MCG : Chiara a joué un rôle précurseur important à Berne, en jetant les bases d'une meilleure promotion de l'italien. Sans son engagement et le soutien des Services du Parlement, ma décision de mener tous les travaux parlementaires en italien n'aurait pas trouvé un terrain favorable. Même sur un plan plus personnel, elle m'a beaucoup appris : une coïncidence a voulu que nous soyions voisines de banc pendant mes premiers mois à Berne. Grâce à cette proximité " géographique ", Chiara a pu jouer le rôle de mentor auprès de moi et m'a aidée à faire mes premiers pas au Parlement fédéral. Plus généralement, je pense qu'il est important pour les jeunes femmes de pouvoir compter sur des figures de référence; j'espère que ma présidence pourra en encourager un nombre croissant à s'engager en politique et à croire en leurs rêves.

Marina Carobbio Guscetti, pour rendre hommage aux douze premières femmes élues au Parlement fédéral, vous avez encouragé la pose de plaques commémoratives sur les sièges qu'elles occupaient. Ces plaques peuvent également être lues comme un avertissement. Quel message voudriez-vous qu'elles transmettent aux femmes et aux hommes qui siégeront sur ces bancs ?

MCG : Ces plaques représentent la juste reconnaissance pour le grand travail accompli par ces pionnières et pour la ténacité dont elles ont fait preuve. Il n'était pas évident pour ces femmes, dont certaines étaient jeunes et mères, de réussir à se faire élire au Parlement en 1971; célébrer cette étape m'a paru être un signal positif. J'espère que ces plaques constitueront un encouragement pour l'avenir, car il reste nécessaire d'œuvrer pour l'égalité et contre les discriminations de genre. Il est crucial que plus de femmes soient présentes là où se prennent les décisions !

Plaquette commémorative en l'honneur de Lise Girardin, posée le 7 mars 2019 sur le pupitre qu'elle occupait dans la salle du Conseil des Etats (Services du Parlement; photographie Béatrice Devènes).
Plaquette commémorative en l'honneur de Lise Girardin, posée le 7 mars 2019 sur le pupitre qu'elle occupait dans la salle du Conseil des Etats (Services du Parlement; photographie Béatrice Devènes).

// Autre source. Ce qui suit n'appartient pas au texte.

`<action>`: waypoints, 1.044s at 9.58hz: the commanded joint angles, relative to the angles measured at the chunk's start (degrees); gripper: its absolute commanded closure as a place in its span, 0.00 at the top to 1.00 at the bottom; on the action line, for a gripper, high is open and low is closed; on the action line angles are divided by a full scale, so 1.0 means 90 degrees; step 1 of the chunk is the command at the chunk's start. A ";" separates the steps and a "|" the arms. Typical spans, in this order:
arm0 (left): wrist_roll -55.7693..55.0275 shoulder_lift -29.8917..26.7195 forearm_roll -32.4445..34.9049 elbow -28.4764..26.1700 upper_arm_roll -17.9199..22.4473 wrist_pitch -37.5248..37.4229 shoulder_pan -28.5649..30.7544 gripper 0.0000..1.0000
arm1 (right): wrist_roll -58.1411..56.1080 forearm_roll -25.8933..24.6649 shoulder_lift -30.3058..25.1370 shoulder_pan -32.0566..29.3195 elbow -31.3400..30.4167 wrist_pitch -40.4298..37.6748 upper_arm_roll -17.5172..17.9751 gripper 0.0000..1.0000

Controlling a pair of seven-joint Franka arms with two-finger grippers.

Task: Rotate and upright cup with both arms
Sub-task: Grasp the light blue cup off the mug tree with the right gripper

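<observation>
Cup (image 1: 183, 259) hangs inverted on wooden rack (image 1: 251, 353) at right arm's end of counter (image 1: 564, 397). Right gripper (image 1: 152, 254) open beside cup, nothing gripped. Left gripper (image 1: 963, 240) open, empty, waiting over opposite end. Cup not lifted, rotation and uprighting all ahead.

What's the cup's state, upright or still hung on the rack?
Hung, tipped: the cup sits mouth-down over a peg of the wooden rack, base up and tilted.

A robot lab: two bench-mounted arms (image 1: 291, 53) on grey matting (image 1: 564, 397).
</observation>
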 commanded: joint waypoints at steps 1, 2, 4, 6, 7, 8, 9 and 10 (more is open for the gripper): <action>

Selon vous, un outil tel que le Dictionnaire historique de la Suisse peut-il apporter une contribution concrète au processus de transformation des relations de genre ?

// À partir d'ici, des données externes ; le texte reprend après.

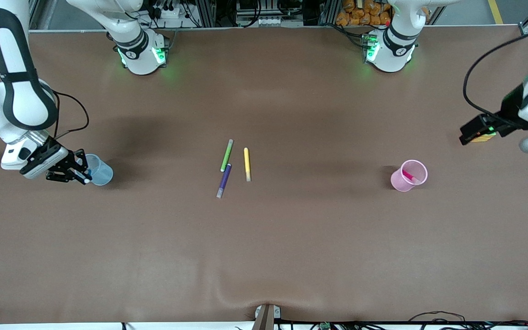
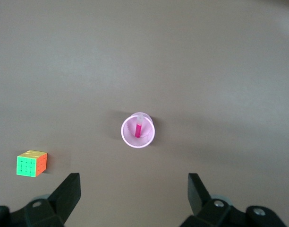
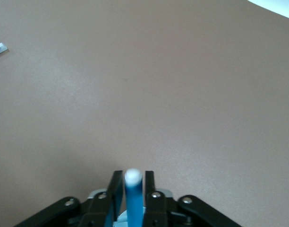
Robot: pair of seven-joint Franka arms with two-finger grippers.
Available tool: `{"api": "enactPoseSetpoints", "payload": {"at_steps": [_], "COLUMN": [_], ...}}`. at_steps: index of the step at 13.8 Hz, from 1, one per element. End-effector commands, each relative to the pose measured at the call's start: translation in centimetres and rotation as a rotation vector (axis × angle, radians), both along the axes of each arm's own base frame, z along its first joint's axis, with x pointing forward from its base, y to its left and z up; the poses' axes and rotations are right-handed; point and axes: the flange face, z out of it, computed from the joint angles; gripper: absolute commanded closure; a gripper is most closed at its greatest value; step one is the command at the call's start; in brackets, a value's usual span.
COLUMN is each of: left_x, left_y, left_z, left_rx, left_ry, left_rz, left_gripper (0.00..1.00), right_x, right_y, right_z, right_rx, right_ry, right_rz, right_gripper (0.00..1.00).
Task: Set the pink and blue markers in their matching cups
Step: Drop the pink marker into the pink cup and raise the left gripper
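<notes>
The pale blue cup stands toward the right arm's end of the table. My right gripper hangs over its rim with the blue marker upright between its fingers. A thin gap shows on each side of the marker, so the gripper is slightly open. The marker's lower end reaches down into the blue cup. The pink cup stands toward the left arm's end with the pink marker leaning inside it. My left gripper waits high above the pink cup, open wide and empty.
A green pen, a yellow pen and a purple pen lie close together mid-table. A colour cube sits on the table near the pink cup, toward the left arm's end.
</notes>
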Motion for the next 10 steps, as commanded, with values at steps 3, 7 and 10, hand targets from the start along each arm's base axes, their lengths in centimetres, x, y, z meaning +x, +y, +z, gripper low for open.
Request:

CSC : L'histoire est importante aussi et surtout pour ne pas oublier l'engagement et la passion que des milliers de femmes ont affichés avant nous dans la codification et la réalisation de l'égalité dans tous les domaines de la société. Il s'agit d'un droit fondamental de la personne et, en tant que tel, il doit être défendu et concrétisé chaque jour.

MCG : Je suis parfaitement d'accord avec Chiara lorsqu'elle affirme qu'il est important de se souvenir des batailles des femmes dans l'histoire. Malheureusement, leur rôle est trop souvent négligé; il est donc important que le Dictionnaire historique de la Suisse  – mais aussi les manuels scolaires – le mette mieux en évidence. Dans le même esprit, j'ai lancé le site web Femmes politiques et encouragé des moments de réflexion sur le thème de la participation des femmes à la vie politique et économique.